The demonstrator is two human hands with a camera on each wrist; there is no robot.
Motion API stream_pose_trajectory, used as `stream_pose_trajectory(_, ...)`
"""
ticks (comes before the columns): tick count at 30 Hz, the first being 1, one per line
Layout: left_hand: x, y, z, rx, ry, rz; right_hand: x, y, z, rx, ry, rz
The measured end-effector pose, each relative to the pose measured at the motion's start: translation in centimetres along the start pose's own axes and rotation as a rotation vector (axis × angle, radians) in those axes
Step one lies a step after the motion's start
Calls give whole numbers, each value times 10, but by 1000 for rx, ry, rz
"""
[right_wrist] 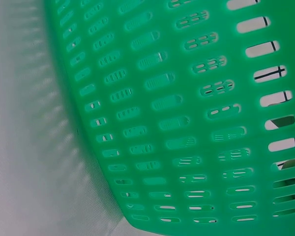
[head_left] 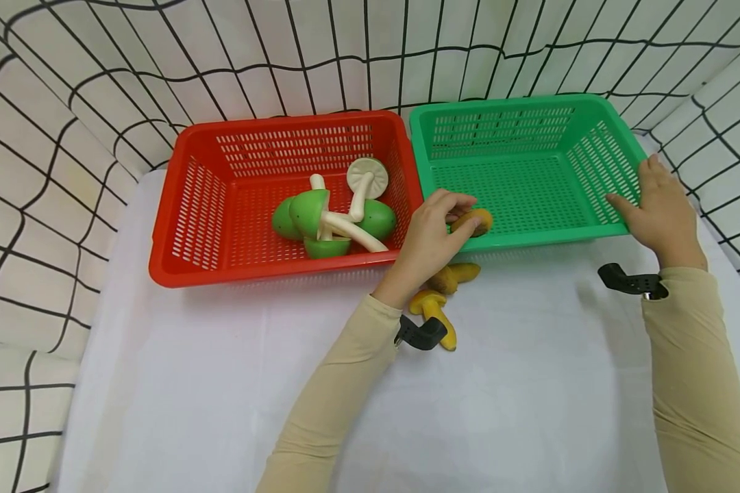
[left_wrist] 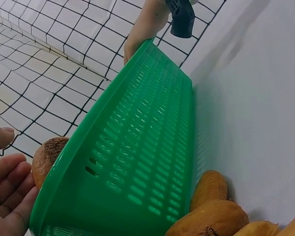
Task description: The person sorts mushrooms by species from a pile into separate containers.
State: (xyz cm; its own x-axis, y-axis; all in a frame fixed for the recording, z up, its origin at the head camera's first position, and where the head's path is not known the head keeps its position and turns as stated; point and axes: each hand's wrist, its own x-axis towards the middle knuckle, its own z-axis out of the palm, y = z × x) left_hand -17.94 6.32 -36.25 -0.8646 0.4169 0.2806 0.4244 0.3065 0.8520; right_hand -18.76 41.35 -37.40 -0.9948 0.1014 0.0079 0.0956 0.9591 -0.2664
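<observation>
In the head view my left hand (head_left: 434, 229) reaches over the front left corner of the green basket (head_left: 518, 239). Its fingertips are at a brownish-orange toy mushroom (head_left: 482, 222) just inside the rim; the left wrist view shows the thumb spread apart from the mushroom's rounded cap (left_wrist: 45, 156). My right hand (head_left: 666, 212) holds the basket's right front corner, thumb over the inside and fingers along the right rim. Yellow-brown toy mushrooms (head_left: 434, 311) lie on the cloth below the left hand, partly hidden by the wrist. The right wrist view shows the slotted basket wall (right_wrist: 187, 132).
A red basket (head_left: 185, 274) stands left of the green one, with several green-capped, white-stemmed toy mushrooms (head_left: 311, 212) inside. White cloth (head_left: 518, 383) covers the table. White panels with a black wire grid (head_left: 370, 61) rise behind and at both sides.
</observation>
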Motion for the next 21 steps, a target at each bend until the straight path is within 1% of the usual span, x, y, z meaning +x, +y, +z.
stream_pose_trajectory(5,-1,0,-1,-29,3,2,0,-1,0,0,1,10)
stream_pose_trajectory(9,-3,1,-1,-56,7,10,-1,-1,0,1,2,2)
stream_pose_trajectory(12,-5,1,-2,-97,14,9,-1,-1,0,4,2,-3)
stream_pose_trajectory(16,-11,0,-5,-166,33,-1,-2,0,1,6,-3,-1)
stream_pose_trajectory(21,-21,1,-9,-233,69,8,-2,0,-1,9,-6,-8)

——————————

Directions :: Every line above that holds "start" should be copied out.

Exercise solution ::
The measured end-effector pose, each relative to the pose measured at the motion's start: translation in centimetres along the start pose's own axes and rotation as a rotation vector (axis × angle, radians) in those axes
Step one lies a step after the motion's start

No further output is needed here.